A strong, athletic player who can line up on the offensive tackle’s inside and outside shoulder and be productive against the run and the pass.

He has great elasticity and handling of feet to sneak out and pressure the QB from inside the line, a quality highly desired in the NFL today, as well as very good performance in stopping the race. His potential is tremendously high and there are those who compare him to Jonathan Allen of the Washington Football Team.

It is in its year of juniorSo he might decide to return for one more year with the Aggies, but currently considered a top-10 talent of this generation, he likely won’t.

Other names in position:

Brandon Smith – LB, Penn State

The Nittany Lions’ record producing linebackers is tremendous, and it looks like Smith is next in line.

What immediately catches the eye with this prospect is his tremendous speed – he is said to have rushed 40 yards in 4.38 seconds before his arrival at Penn State – which allows him to be everywhere on the field. The interesting thing is that he complements his speed by finishing the plays strong and punishing the rival.

The biggest questions surrounding his game are about his ability to cover the pass, something that was notorious in 2020, when he won the start with Micah Parsons inactive. However, so far in the 2021 season, he has improved, and is already in position to be taken in the first round of the next draft.

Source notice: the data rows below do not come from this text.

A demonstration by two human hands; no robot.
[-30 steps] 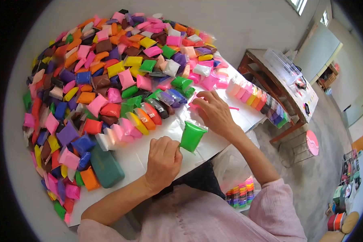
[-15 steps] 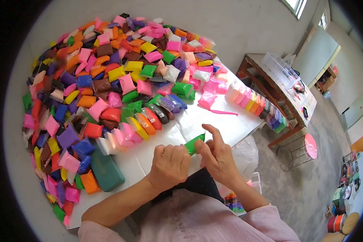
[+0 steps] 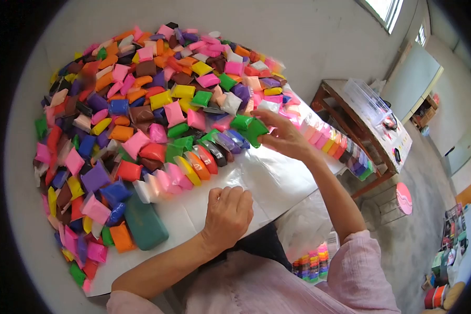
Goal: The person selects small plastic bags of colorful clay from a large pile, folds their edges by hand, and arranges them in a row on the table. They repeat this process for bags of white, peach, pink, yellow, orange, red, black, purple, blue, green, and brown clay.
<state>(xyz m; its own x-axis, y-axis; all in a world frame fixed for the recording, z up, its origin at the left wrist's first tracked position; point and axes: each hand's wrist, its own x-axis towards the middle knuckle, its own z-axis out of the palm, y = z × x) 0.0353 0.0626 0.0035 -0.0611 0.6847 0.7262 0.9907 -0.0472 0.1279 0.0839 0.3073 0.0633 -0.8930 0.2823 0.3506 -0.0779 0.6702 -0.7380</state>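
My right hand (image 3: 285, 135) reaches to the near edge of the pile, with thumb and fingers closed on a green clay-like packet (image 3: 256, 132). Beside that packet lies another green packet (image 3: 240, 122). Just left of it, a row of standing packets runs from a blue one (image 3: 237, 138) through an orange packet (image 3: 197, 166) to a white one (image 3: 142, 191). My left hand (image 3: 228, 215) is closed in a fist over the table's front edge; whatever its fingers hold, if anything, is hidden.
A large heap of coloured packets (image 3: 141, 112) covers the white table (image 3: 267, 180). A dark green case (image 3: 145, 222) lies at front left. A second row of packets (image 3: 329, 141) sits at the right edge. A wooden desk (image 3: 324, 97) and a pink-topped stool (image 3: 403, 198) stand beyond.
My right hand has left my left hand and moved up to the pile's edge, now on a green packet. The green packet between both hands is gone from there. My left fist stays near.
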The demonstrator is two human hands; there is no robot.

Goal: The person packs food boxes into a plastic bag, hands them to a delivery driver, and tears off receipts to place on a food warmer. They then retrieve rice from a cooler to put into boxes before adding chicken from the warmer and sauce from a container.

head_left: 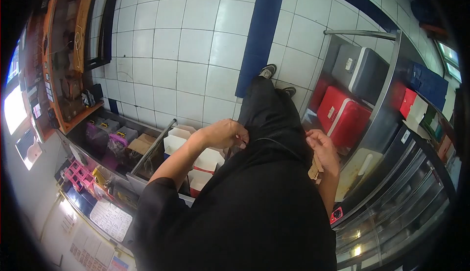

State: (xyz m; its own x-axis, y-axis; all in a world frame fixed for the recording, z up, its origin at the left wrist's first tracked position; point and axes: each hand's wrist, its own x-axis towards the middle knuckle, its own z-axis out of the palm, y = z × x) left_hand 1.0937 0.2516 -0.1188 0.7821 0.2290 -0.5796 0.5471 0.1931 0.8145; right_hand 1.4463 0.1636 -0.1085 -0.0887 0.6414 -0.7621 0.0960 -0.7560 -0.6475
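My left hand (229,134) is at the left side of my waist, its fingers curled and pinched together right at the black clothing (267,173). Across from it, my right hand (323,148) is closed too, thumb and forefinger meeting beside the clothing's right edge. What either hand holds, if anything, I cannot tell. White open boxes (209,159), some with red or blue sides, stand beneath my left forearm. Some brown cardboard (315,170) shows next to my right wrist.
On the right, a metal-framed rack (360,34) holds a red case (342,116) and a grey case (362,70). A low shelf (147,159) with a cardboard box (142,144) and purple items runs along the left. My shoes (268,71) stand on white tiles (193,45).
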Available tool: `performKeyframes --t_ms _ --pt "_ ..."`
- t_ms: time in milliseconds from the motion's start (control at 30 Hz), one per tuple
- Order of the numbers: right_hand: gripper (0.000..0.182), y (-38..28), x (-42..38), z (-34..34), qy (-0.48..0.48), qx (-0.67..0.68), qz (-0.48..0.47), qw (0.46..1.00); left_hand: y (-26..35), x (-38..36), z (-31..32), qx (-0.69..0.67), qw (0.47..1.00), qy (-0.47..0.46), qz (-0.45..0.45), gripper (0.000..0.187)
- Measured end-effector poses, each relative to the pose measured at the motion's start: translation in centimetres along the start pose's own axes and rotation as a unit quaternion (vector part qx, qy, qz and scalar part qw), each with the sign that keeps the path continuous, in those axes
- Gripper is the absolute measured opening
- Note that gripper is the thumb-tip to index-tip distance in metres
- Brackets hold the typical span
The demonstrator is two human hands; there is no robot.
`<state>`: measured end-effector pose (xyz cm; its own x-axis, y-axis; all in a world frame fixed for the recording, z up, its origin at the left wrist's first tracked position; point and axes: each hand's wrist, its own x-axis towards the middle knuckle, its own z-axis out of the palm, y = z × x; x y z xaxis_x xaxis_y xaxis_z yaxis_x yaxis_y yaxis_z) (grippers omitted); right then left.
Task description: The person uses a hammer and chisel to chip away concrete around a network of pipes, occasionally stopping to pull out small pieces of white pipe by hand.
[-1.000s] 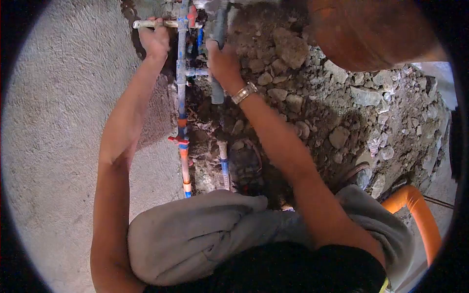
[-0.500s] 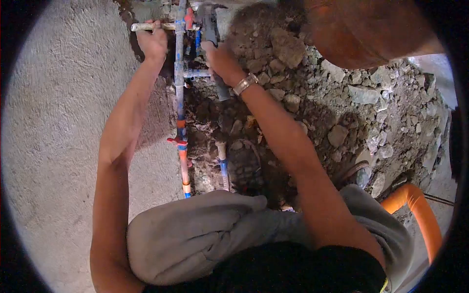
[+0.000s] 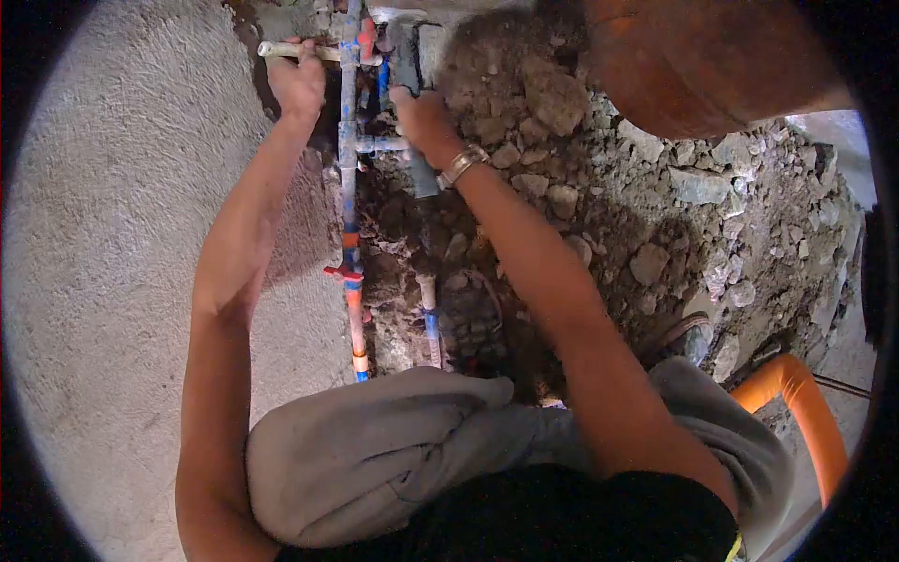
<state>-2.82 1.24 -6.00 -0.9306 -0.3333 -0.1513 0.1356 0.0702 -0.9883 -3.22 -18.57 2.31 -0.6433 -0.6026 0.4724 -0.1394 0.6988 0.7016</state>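
My left hand point(image 3: 298, 82) is closed around a short cream pipe point(image 3: 277, 50) that lies crosswise behind the upright pipe line point(image 3: 347, 136). My right hand point(image 3: 424, 122) grips a long dark grey tool point(image 3: 424, 178) just right of that line; its exact kind is unclear. A red valve handle point(image 3: 366, 37) sits close above and left of this hand. Below it, a side pipe point(image 3: 379, 144) branches toward the tool. Farther down the line, painted blue and orange in places, is another red valve handle point(image 3: 343, 273).
Rough concrete point(image 3: 122, 234) borders the trench at left. Rubble point(image 3: 646, 264) and broken stones cover the right side. A large reddish-brown rounded object point(image 3: 702, 66) overhangs the upper right. An orange pipe point(image 3: 796, 393) bends at lower right, and a capped pipe stub point(image 3: 429, 304) stands near my knee.
The dark grey tool's upper end looks sharper and sits slightly lower, with my right hand moved a little down. The left hand keeps its hold on the cream pipe.
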Motion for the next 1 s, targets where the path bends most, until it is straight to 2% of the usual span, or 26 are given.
performKeyframes --t_ms 33,133,200,233,267,300,333,367,400,467,500,533,567,600,633,700,767,800,833,867,900,967,1000 --pt "0.053 0.0 0.3 0.0 -0.024 0.002 -0.003 1.000 -0.2 0.2 -0.1 0.023 0.999 -0.018 0.019 0.026" --pt "0.054 0.1 0.3 0.4 -0.009 0.039 0.060 0.997 -0.3 0.4 0.0 0.052 0.999 -0.001 0.004 0.025" --pt "0.048 -0.6 -0.2 0.8 0.068 -0.048 0.013 0.996 0.5 -0.1 -0.1 0.033 0.999 -0.001 0.007 0.025" --pt "0.048 -1.0 -0.1 0.0 0.068 -0.047 0.011 0.996 1.2 -0.2 -0.2 0.012 1.000 -0.003 0.012 0.025" --pt "0.044 -1.2 0.2 -1.3 -0.027 0.022 0.101 0.994 1.4 0.3 -0.3 0.011 1.000 -0.002 0.015 0.025" --pt "0.040 -2.3 0.4 -2.8 -0.122 0.091 0.190 0.970 0.8 0.9 -0.5 0.029 0.999 -0.006 0.040 0.025" --pt "0.037 -4.1 -1.0 -4.1 -0.130 0.169 0.212 0.954 0.4 1.1 -0.6 0.049 0.997 -0.009 0.063 0.025" --pt "0.037 -4.0 -2.2 -5.0 -0.130 0.168 0.216 0.953 1.0 0.9 -0.6 0.050 0.997 -0.012 0.059 0.025" --pt "0.037 -4.0 -2.9 -5.8 -0.128 0.149 0.136 0.971 2.5 1.2 -0.7 0.053 0.996 0.011 0.068 0.026" --pt "0.036 -4.8 -4.2 -7.5 -0.126 0.128 0.052 0.982 2.8 1.8 -0.3 0.033 0.994 0.043 0.099 0.028" --pt "0.036 -5.9 -4.7 -8.5 -0.129 0.167 0.126 0.970 3.7 1.5 -0.3 0.033 0.994 0.044 0.099 0.028" --pt "0.037 -6.5 -5.1 -9.4 -0.129 0.203 0.199 0.950 5.4 0.8 -0.4 0.070 0.992 0.017 0.101 0.029" --pt "0.037 -6.2 -5.5 -10.1 -0.129 0.203 0.197 0.950 6.8 0.1 -0.6 0.106 0.989 -0.010 0.103 0.030" --pt "0.035 -5.5 -5.8 -10.7 -0.124 0.184 0.201 0.954 7.1 -0.2 -0.9 0.113 0.989 -0.061 0.068 0.030" --pt "0.034 -5.5 -6.2 -11.3 -0.118 0.164 0.205 0.958 6.2 -0.2 -0.7 0.112 0.989 -0.061 0.069 0.030" --pt "0.033 -6.4 -7.0 -12.7 -0.122 0.185 0.224 0.949 4.9 -0.1 -0.3 0.080 0.982 -0.155 0.075 0.030" --pt "0.032 -6.8 -7.6 -13.6 -0.127 0.207 0.244 0.939 4.9 -0.1 0.0 0.050 0.981 -0.159 0.099 0.025" --pt "0.031 -6.8 -7.8 -13.9 -0.116 0.214 0.251 0.937 4.9 0.6 -0.4 -0.101 0.989 -0.110 -0.013 0.019" --pt "0.030 -6.8 -7.8 -14.1 -0.105 0.223 0.258 0.934 5.0 1.3 -0.7 -0.247 0.959 -0.060 -0.123 0.014" --pt "0.030 -6.6 -7.9 -14.3 -0.102 0.225 0.258 0.934 4.6 2.2 -0.7 -0.188 0.977 -0.028 -0.092 0.014" --pt "0.030 -6.5 -7.9 -14.5 -0.094 0.224 0.261 0.934 4.5 1.8 -0.6 -0.189 0.977 -0.030 -0.092 0.014" --pt "0.030 -6.6 -7.9 -14.9 -0.084 0.222 0.262 0.935 4.3 1.0 -0.2 -0.229 0.966 -0.079 -0.089 0.016" --pt "0.030 -6.9 -8.0 -15.1 -0.081 0.231 0.258 0.935 4.0 0.7 -0.1 -0.184 0.975 -0.095 -0.078 0.016"
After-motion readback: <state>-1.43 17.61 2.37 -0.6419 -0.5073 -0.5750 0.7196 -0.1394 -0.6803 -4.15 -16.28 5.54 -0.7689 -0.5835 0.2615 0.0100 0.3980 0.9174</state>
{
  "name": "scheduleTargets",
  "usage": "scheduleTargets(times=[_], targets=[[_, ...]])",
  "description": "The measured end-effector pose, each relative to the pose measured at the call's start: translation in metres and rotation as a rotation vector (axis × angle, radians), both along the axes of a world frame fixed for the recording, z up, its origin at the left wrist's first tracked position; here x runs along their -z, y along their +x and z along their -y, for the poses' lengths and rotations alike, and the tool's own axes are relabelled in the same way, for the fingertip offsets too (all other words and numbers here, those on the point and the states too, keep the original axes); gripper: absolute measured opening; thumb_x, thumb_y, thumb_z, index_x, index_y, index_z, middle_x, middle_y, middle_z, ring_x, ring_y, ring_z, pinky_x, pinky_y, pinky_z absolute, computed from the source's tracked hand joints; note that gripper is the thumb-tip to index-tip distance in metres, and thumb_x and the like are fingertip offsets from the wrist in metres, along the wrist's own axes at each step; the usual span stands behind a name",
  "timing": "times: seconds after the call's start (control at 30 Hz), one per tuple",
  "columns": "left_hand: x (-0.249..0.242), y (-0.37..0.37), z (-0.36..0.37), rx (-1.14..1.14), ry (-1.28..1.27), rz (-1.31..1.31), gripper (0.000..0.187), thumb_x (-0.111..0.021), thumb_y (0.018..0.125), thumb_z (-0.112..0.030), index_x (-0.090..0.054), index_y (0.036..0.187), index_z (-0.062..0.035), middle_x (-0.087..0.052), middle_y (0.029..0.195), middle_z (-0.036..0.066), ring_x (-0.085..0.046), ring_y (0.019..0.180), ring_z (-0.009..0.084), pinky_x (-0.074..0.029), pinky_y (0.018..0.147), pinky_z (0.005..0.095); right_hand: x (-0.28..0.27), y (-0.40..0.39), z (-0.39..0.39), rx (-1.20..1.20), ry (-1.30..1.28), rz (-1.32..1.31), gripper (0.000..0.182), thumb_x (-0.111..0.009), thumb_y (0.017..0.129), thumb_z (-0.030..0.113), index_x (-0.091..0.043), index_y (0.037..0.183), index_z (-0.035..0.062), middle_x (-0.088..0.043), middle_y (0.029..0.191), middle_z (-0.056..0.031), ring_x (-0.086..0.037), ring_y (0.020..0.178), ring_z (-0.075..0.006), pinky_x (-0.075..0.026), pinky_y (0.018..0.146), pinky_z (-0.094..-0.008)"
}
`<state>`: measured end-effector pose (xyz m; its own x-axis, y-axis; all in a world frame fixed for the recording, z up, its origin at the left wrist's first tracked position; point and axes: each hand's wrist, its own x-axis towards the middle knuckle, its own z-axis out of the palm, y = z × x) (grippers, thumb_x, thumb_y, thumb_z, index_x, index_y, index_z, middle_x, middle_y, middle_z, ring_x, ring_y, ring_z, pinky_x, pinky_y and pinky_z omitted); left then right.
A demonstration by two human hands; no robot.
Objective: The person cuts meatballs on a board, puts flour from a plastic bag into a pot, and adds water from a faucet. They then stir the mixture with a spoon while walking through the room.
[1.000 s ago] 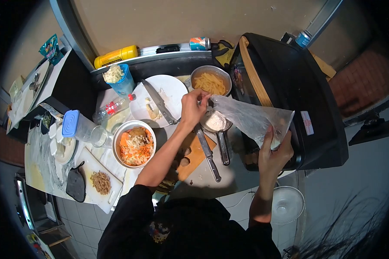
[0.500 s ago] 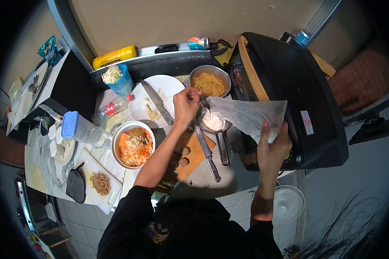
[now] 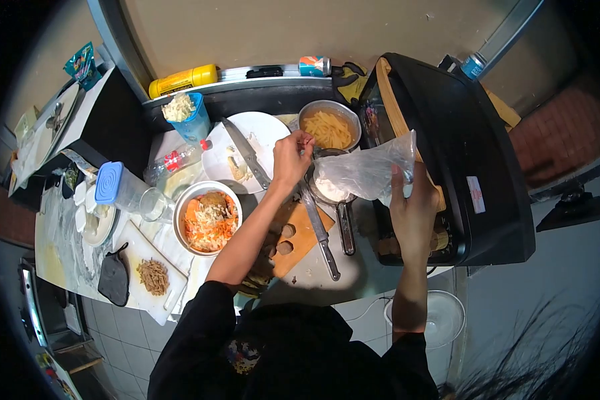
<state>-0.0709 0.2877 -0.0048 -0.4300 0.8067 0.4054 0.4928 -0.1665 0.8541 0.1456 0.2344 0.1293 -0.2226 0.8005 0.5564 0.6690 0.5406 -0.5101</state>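
A clear plastic bag stretches above a small dark pan that holds white powder. The bag's right end is gripped by my right hand, with its fingers wrapped round the plastic. My left hand is pinched at the bag's left end, near the pan's rim; whether plastic lies between its fingertips is too small to tell. Just beyond the pan sits a metal bowl of yellow strips in liquid. A knife lies left of the pan's handle, partly on a wooden board with round brown pieces.
A white plate bears another knife. Nearer are a bowl of shredded vegetables and a white board with shredded brown food. Left stand a blue-lidded container and a blue cup. A large black appliance stands at right.
My right hand has moved slightly up and left with its end of the bag, which now hangs more bunched over the pan. My left hand has shifted a little. The whole view has tilted slightly.
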Motion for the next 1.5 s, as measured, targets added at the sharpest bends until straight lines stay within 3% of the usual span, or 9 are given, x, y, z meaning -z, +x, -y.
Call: scheduleTargets(times=[0.1, 0.17, 0.27, 0.37, 0.47, 1.0, 1.27, 1.43, 1.5], targets=[[0.002, -0.001, -0.003, 0.008, -0.026, 0.001, 0.010, -0.065, 0.081, -0.005, -0.065, 0.085, 0.0038, -0.067, 0.075, 0.018, -0.069, 0.068, 0.0264, -0.052, 0.062, 0.0338, 0.000, 0.001, -0.001, 0.053, -0.027, 0.093, 0.023, -0.055, 0.092, 0.014, -0.053, 0.104, -0.0055, -0.060, 0.088, -0.0281, -0.061, 0.081, -0.0428, -0.046, 0.068, -0.0454], [0.005, -0.001, -0.005, 0.014, -0.029, -0.001, 0.010, -0.064, 0.082, -0.006, -0.066, 0.086, 0.0035, -0.068, 0.076, 0.018, -0.069, 0.069, 0.0275, -0.053, 0.063, 0.0347, -0.003, 0.003, -0.002, 0.081, -0.002, -0.034, 0.025, -0.054, 0.094, 0.022, -0.052, 0.093, -0.0026, -0.057, 0.072, -0.0246, -0.057, 0.063, -0.0413, -0.044, 0.058, -0.0415], [0.013, -0.003, -0.009, 0.036, -0.033, -0.018, 0.012, -0.062, 0.084, -0.007, -0.066, 0.089, 0.0032, -0.068, 0.078, 0.019, -0.069, 0.070, 0.0292, -0.053, 0.064, 0.0361, -0.005, 0.004, -0.006, 0.007, 0.082, 0.013, 0.027, -0.054, 0.095, 0.024, -0.050, 0.090, -0.0025, -0.054, 0.067, -0.0227, -0.053, 0.058, -0.0411, -0.041, 0.055, -0.0422], [0.015, -0.003, -0.010, 0.049, -0.055, -0.053, 0.016, -0.061, 0.086, -0.008, -0.066, 0.093, 0.0046, -0.068, 0.080, 0.021, -0.069, 0.072, 0.0284, -0.053, 0.064, 0.0354, -0.013, 0.006, -0.003, 0.074, -0.136, -0.037, 0.019, -0.055, 0.093, 0.014, -0.053, 0.097, -0.0040, -0.061, 0.082, -0.0248, -0.062, 0.074, -0.0408, -0.046, 0.063, -0.0434], [0.010, -0.003, -0.009, 0.073, -0.069, -0.055, 0.017, -0.059, 0.087, -0.009, -0.067, 0.095, 0.0047, -0.067, 0.079, 0.022, -0.069, 0.072, 0.0288, -0.053, 0.063, 0.0351, -0.014, 0.002, -0.001, 0.033, 0.017, 0.038, 0.018, -0.055, 0.093, 0.015, -0.052, 0.094, -0.0031, -0.060, 0.078, -0.0229, -0.062, 0.070, -0.0390, -0.046, 0.060, -0.0426], [-0.003, 0.004, -0.001, 0.081, -0.050, -0.057, 0.019, -0.061, 0.087, -0.010, -0.067, 0.096, 0.0066, -0.065, 0.070, 0.022, -0.065, 0.057, 0.0263, -0.047, 0.055, 0.0344, -0.009, 0.009, -0.002, 0.077, 0.014, -0.031, 0.015, -0.053, 0.094, 0.012, -0.050, 0.087, -0.0010, -0.056, 0.069, -0.0198, -0.058, 0.059, -0.0357, -0.042, 0.054, -0.0398], [0.004, 0.002, -0.005, 0.098, -0.080, -0.022, 0.016, -0.058, 0.086, -0.007, -0.067, 0.094, 0.0040, -0.065, 0.074, 0.024, -0.067, 0.067, 0.0332, -0.051, 0.063, 0.0380, -0.016, 0.006, -0.010, 0.001, 0.041, -0.094, 0.027, -0.049, 0.098, 0.014, -0.042, 0.077, 0.0000, -0.038, 0.056, -0.0133, -0.030, 0.047, -0.0223, -0.030, 0.046, -0.0342], [0.008, -0.004, -0.008, 0.056, -0.104, -0.016, 0.018, -0.059, 0.087, -0.009, -0.067, 0.094, 0.0042, -0.066, 0.074, 0.024, -0.068, 0.067, 0.0327, -0.052, 0.063, 0.0384, -0.015, 0.002, -0.013, -0.032, 0.034, -0.099, 0.029, -0.048, 0.099, 0.017, -0.042, 0.076, -0.0002, -0.038, 0.056, -0.0143, -0.031, 0.048, -0.0228, -0.031, 0.046, -0.0344], [0.006, -0.005, -0.007, 0.018, -0.065, 0.054, 0.022, -0.058, 0.090, -0.014, -0.068, 0.098, 0.0045, -0.067, 0.069, 0.018, -0.065, 0.057, 0.0256, -0.049, 0.057, 0.0335, -0.014, 0.002, -0.014, -0.026, 0.023, -0.085, 0.029, -0.047, 0.099, 0.018, -0.043, 0.077, -0.0003, -0.040, 0.056, -0.0147, -0.031, 0.048, -0.0230, -0.032, 0.046, -0.0344]])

He is a player with tremendous potential who thanks to his athletic ability could play a role similar to Isaiah Simmons on the Cardinals; as a central LB, safety in the box or as a cornerback covering from the slot, something he has already done at the collegiate level.

Other names in position:

Derek Stingley Jr. – CB, LSU

The next shutdown corner LSU graduate. It’s rare the list that doesn’t have him as one of the top three prospects heading into the 2022 NFL Draft.

He is an athlete with the ideal characteristics for the position; long limbs, fluidity in his movements and good speed. All this makes it capable of “mirroring” any receiver on different types of routes at all levels of the field.

Suddenly he has some concentration errors, but nothing that is not correctable. In fact, since his arrival at the Tigers, in his year of freshman had a great production, registering 6 interceptions and 15 passes defended.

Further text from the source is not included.